My point is that this is a serialization option. You're dictating a
policy here, rather than allowing it to be a configuration option.

>>  * If they're embedded objects, how do I represent *their* traversed values?
>
> Their traversed values would be represented just as a normal model
> would be, with field-value mappings. The user can choose which fields
> to dump.

Again -- you're dictating a policy, not allowing the user to define one.

>>  * What happens with circular relations?
>
> For all model type objects, like the base model in the query set and
> all FK and M2M fields, some uniquely identifying data (like the
> primary key, content type) will be stored in a list as each one of
> them is processed. Before serializing a model, it would be checked if
> the model is already on the list or not. If it is there, it is a
> circular reference and that model would be ignored .
>
>>  * If I have two foreign keys on the same model, are they both
>> serialized the same way?
>
> Yes.

Why should this be the case? Again, you are dictating policy, not
allowing policy to be defined.

>> When you start dealing with the XML serializer, you have all these
>> problems and more (because you have the attribute/tag distinction for
>> each of these decisions, too -- for example, I may want some fields to
>> be rendered as attributes, and some as tags.
>>
>
> For XML, I thought of using an intermediary container for a node that
> would store all these details.
>
>> > ---------------------------------------------------------
>> > New features in the serialize() function
>> > ---------------------------------------------------------
>> > Apart from the changes I’ve proposed for the ``fields`` argument of
>> > serialize, I would like to add a couple of features:
>>
>> > • An exclude argument, which would be a list of fields to exclude from
>> > the model, this would also contain the fields to exclude in related
>> > models.
>>
>> > • An extras argument, which would allow properties and data returned
>> > by some methods to be serialized.
>>
>> For me, the goal should be to deprecate these sorts of arguments. The
>> decision to include (or exclude) a particular field is a feature of
>> serialization that is intimately tied to the serialization format, not
>> something that is an external argument.
>>
> Initially, I thought the goal was not to tie down a serializer to any
> model, I can integrate these features into the serializer class then.

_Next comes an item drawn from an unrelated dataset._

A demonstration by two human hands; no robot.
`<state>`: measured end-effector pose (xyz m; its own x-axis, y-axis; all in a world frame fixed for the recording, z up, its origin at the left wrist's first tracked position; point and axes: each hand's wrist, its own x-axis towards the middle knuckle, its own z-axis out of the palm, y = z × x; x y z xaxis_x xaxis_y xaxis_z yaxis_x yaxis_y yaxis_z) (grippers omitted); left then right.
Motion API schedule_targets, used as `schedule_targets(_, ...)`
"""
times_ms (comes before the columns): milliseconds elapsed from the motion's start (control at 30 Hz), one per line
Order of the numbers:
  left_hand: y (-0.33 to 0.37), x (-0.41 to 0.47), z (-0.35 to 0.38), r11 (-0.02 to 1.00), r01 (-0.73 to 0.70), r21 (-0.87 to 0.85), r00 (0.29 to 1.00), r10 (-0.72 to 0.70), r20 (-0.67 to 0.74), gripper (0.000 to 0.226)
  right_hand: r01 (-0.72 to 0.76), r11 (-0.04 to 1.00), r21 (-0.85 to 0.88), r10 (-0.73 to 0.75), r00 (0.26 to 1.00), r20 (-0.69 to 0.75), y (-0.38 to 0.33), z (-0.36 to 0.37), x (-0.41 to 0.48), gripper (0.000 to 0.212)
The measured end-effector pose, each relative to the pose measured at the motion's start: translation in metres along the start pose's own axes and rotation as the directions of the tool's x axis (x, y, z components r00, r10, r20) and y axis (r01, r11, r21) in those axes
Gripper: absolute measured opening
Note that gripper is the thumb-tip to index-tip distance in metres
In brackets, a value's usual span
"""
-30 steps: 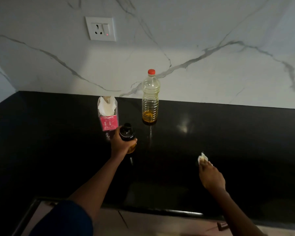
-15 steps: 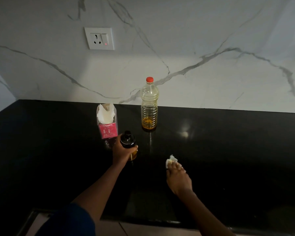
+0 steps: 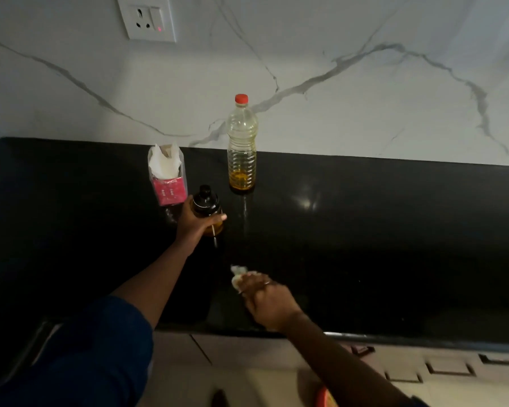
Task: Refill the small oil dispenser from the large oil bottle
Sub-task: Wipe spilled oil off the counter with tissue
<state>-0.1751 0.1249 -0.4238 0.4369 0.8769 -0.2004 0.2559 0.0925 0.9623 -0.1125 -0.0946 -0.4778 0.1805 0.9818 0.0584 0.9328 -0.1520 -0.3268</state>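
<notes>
The large clear oil bottle (image 3: pixel 242 148) with a red cap stands upright at the back of the black counter (image 3: pixel 379 245), with a little amber oil at its bottom. In front and left of it stands the small dark oil dispenser (image 3: pixel 206 205) with a black top; my left hand (image 3: pixel 196 220) grips its body. My right hand (image 3: pixel 266 298) holds a crumpled white tissue (image 3: pixel 238 274) pressed on the counter near the front edge.
A pink tissue pack (image 3: pixel 167 179) with white tissue sticking out stands just left of the dispenser. A white wall socket (image 3: pixel 146 17) is on the marble backsplash. Cabinet drawers (image 3: pixel 423 371) lie below the counter's front edge.
My right hand has slid the tissue leftward across the counter and toward the front edge. My left hand keeps its grip on the dispenser.
</notes>
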Motion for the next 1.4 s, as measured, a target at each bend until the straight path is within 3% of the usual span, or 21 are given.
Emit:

My point is that it should be *possible* to define a "generic"
serialization strategy -- after all, that's what Django does right
now. If arguments like this do exist, they should essentially be
arguments used to instantiate a specific serialization strategy,
rather than something baked into the serialization API.

>> > -----------------------------------------------------------------
>> > Representing the existing serialization model
>> > -----------------------------------------------------------------
>> > Here is an implementation of the existing serialization format in
>> > JSON, this would be the ‘fixture’ mode that I’ve mentioned above.
>>
>> I think these examples demonstrate what I said earlier -- your
>> proposed framework allows me to customize the name given to a field in
>> XML, but doesn't allow me to change the parent of that field within
>> the broader XML structure.
>
> I'm not sure that I follow this, It would be great if you could give
> an example. As I mentioned earlier, there will be an option to
> 'flatten' the nested models , provide alternate names to the fields,
> and wrap fields into a group. Initially I had thought of adding this
> to the external ``fields`` argument in ``serialize()``, but I can add
> them to the specification object too.

The recurring theme in my comments is that you are dictating policy,
not allowing users to define policy. We already have the former; we
need the latter.

Heres an example of the problem as I see it. Consider the
serialization of a "book" model.

Option 1: Django's current serializer:

{
"pk": 1
"model": "library.book"
"fields": {
"authors": [3, 4]
"editor": 5
"title": "Django for Dummies"
}
}

No real surprises here.

Option 2: the format required for a particular book publishing API

{
"book details": {
"book title": "Django for dummies"
"authors": [
"John Smith",
"Bob Jones"
],
}
"author_count": 2,
"editor": {
"firstname": "Alice"
"lastname": Watson",
"coworkers": [1, 5],
"contact_phone": "98761234",
"company": {
"name": "Mega publishing corp",
"founded": 2010
}
},
}

Notable features:
* Authors and editor are both "Person" objects, but
- We need to serialize editors in detail, including recursive calls
- Authors are serialized using their combined first+last name
* "book title" is a rename of the native model field
* "author_count" isn't on the model at all.
* "book details" doesn't reflect any aspect of model structure --
it's entirely decoration.

Now - show me how both of these serializers are defined using your
proposed API.

Yours,
Russ Magee %-)

Russell Keith-Magee

unread,
Mar 30, 2011, 4:21:40 AM3/30/11
to django-d...@googlegroups.com
On Wed, Mar 30, 2011 at 4:08 PM, Russell Keith-Magee
<rus...@keith-magee.com> wrote:
> On Fri, Mar 25, 2011 at 6:03 PM, Vivek Narayanan <ma...@vivekn.co.cc> wrote:
>>> When you start dealing with foreign keys and m2m, you have an
>>> additional set of assumptions --
>>>
>>>  * How far should I traverse relations?
>>
>> The user can specify a limit to the levels of nesting through
>> variable ``max_nesting_depth``.
>
> A simple "nesting depth" approach won't work. You really need to
> handle this on a per-model basis; Mode
>
> It might be possible to automate some of this with a simple nesting
> depth definition, but there will always be a need to define the exact
> rollout of a tree of serialization options.
>
> This is also a case where being explicit makes your life easier. If
> you stop looking at "depth" as a single number specified at the top of
> the tree, it becomes a lot easier to handle recursive or

Damn... pressed send before I finished editing my thoughts here.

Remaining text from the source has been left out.